La Fondation Thierry Latran a demandé au Professeur Philippe Corcia,

Professeur Philippe Corcia

Professeur Philippe Corcia

responsable du  Centre SLA au CHU Tours, directeur de l’unité INSERM U930, spécialiste de génétique de nous faire une mise au point sur une thématique crucial pour les patients atteints de SLA : les facteurs génétiques. Nous le remercions vivement pour cet article particulièrement didactique.

 

 

 

La reconnaissance du concept de SLA de forme familiale a fait l’objet d’une longue controverse avant d’être universellement accepté; en effet, il faudra attendre presque 100 ans après la description princeps par JM Charcot et les travaux de Kurland et Mulder en 1955 pour que le concept de SLA familial devienne indiscutable (Kurland et Mulder, 1955).

Actuellement, on estime que 5 à 10% des cas de sclérose latérale amyotrophique (SLA) sont familiaux. L’une des premières difficultés pour dépister une forme familiale provient de la nécessité d’obtenir des renseignements précis sur la famille du patient. Un interrogatoire « policier » est souvent indispensable pour repérer dans l’histoire familiale d’un patient des antécédents de SLA. Plusieurs raisons peuvent expliquer ces difficultés diagnostiques: 1) la SLA reste considérée à tort comme une maladie rare et donc souvent occultée, 2) certains non-dits dans les familles ou 3) un manque d’une connaissance détaillée de l’histoire médicale dans la famille peuvent conduire à minimiser la réelle fréquence des formes familiales.

 

« Qu’est- ce qu’une SLA familiale ? »

C’est la première question qui s’impose lorsque l’on diagnostique une SLA familiale. Dans la mesure où les formes sporadiques définissent des cas isolés au sein d’une famille, les formes familiales définissent ipso facto des agrégations d’au moins deux cas de SLA au sein d’une famille. Plus récemment, la génétique a permis d’étendre ce cadre aux patients ayant une forme liée à une mutation d’un gène responsable de la SLA (Byrne et al, 2011). Lorsque l’on s’intéresse de plus près aux familles SLA, il ressort clairement que la grande majorité des cas concernent simplement deux cas et que les familles dans lesquelles les cas de SLA sont nombreux sur plusieurs générations ne représentent qu’un faible pourcentage.

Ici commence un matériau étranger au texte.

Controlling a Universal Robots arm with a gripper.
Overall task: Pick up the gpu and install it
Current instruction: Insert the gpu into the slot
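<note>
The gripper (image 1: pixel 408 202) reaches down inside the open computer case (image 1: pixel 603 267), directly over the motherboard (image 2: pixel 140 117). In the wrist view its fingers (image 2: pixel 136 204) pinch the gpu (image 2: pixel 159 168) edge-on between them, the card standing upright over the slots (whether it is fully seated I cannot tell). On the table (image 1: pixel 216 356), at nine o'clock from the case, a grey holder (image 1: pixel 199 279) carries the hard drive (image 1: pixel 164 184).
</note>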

Peut-on reconnaître cliniquement une SLA familiale ?

Cette question a fait l’objet de nombreux travaux qui cherchaient à définir le plus précisément possible la présentation clinique d’une forme familiale. S’il ressort clairement des différences entre les patients atteints d’une forme sporadique de ceux présentant une forme familiale, il est impossible de diagnostiquer à partir de l’examen clinique d’un sujet atteint le caractère familial ou sporadique du tableau. Bien qu’il existe des différences claires lorsque l’on compare des populations de formes sporadiques à des formes familiales, il est impossible de transcrire ces informations à l’échelle individuelle. Cliniquement, les formes familiales de SLA débutent 10 ans plus tôt (50 ans au lieu de 63) que les formes sporadiques et préférentiellement aux membres inférieurs, les débuts bulbaires étant plus rares dans les formes familiales (Camu et al, 1999 ; Corcia et al, 2012). Il faut bien garder à l’esprit qu’une forme familiale peur débuter tardivement, atteindre initialement les membres supérieurs et qu’un individu sans antécédent peut parfaitement débuter une SLA autour de 40 ans. Le tableau clinique n’est donc pas prédictif d’une forme familiale à l’échelle individuelle.

Quels sont actuellement les pistes génétiques les plus robustes ?

Les relations entre la SLA et la génétique sont doubles : il y a d’un côté les facteurs génétiques de susceptibilité, c’est-à-dire dire des facteurs génétiques qui augmentent le risque de développer une SLA. Pour illustrer cela, il est possible de faire une analogie avec les sujets à la peau claire qui doivent prendre plus de précaution lors d’une exposition solaire pour éviter les coups de soleil. La peau claire favorise la survenue des coups de soleil mais tous les patients à la peau claire ne souffrent pas de cela et ce n’est pas parque l’on a la peau mate que l’on ne doit pas faire attention lors d’exposition solaire.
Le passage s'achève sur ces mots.